• How to complete this task:
Copy exactly the lines of the data below that run from the line holding "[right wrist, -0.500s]" through the line holding "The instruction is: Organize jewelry", both ends included.

══ Data records ══

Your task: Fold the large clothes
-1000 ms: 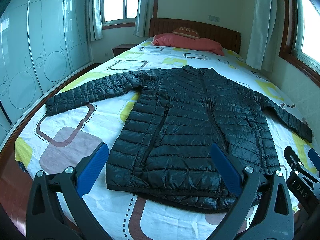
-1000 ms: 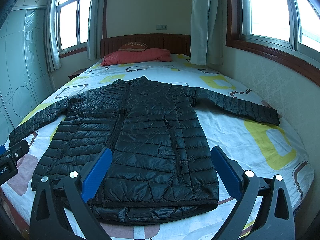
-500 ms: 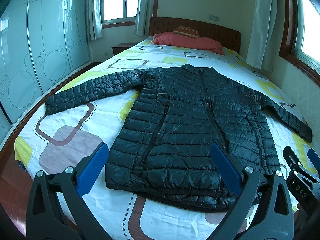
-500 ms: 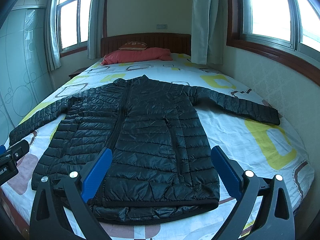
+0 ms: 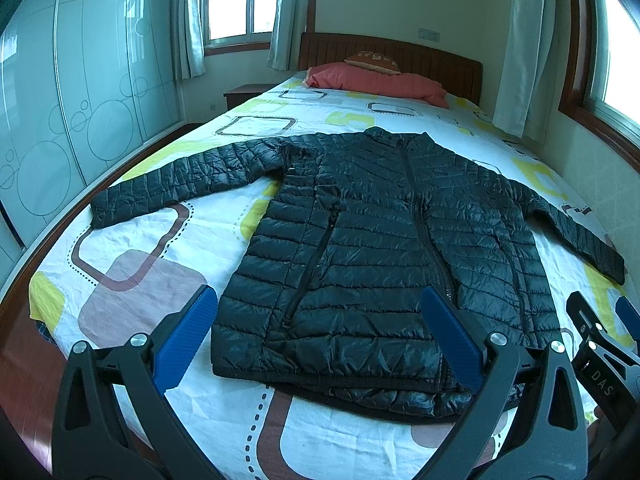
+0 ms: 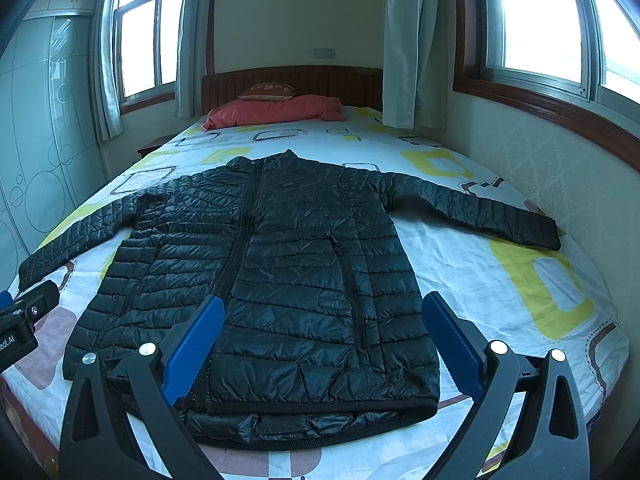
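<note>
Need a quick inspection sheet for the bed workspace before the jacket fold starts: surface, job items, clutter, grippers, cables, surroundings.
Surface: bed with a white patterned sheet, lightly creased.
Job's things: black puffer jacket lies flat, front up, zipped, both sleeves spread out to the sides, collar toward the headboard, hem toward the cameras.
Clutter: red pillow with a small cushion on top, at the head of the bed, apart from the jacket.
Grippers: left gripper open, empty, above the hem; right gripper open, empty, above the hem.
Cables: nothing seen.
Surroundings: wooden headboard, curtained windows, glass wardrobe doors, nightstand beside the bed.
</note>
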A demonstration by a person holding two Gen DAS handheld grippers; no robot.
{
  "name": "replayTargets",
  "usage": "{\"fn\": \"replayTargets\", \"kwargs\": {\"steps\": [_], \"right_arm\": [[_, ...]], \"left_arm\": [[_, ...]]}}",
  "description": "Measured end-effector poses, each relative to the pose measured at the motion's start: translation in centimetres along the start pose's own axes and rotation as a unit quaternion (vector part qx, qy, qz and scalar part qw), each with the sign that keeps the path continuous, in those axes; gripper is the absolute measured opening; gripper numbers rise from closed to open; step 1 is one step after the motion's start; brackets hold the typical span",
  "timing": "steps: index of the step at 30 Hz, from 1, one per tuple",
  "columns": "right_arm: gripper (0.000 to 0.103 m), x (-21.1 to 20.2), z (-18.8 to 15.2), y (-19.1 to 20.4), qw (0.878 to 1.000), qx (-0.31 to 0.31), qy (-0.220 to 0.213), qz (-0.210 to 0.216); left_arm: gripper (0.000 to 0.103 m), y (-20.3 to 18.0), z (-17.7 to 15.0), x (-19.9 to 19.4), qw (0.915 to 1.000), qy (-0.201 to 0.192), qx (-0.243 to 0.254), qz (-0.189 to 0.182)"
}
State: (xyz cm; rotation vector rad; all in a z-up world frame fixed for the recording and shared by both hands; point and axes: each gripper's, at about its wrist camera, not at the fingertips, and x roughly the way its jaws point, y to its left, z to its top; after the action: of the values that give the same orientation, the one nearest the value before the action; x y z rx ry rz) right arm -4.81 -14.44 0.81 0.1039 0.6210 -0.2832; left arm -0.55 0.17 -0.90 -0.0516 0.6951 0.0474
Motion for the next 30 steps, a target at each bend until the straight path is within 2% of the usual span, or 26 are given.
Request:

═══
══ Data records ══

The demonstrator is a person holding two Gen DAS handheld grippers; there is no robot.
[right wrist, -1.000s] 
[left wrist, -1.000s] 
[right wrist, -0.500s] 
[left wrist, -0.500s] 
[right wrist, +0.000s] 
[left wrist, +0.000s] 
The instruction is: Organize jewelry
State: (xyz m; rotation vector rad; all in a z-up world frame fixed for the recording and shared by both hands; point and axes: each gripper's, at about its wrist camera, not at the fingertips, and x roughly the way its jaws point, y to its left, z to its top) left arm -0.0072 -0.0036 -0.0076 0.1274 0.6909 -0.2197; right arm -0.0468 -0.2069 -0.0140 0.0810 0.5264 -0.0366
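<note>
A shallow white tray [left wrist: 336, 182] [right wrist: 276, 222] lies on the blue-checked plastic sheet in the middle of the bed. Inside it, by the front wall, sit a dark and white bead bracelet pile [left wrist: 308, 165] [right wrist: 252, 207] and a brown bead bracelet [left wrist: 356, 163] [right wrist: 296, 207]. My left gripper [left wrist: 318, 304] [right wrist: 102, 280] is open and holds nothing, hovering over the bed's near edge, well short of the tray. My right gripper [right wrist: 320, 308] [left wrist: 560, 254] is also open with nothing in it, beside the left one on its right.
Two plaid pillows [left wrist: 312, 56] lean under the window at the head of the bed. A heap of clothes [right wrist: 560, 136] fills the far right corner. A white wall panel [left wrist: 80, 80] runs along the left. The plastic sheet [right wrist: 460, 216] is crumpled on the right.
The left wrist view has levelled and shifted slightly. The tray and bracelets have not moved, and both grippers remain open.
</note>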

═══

• Response to this task:
[right wrist, -0.500s] 
[left wrist, -0.500s] 
[right wrist, +0.000s] 
[left wrist, +0.000s] 
The instruction is: Organize jewelry

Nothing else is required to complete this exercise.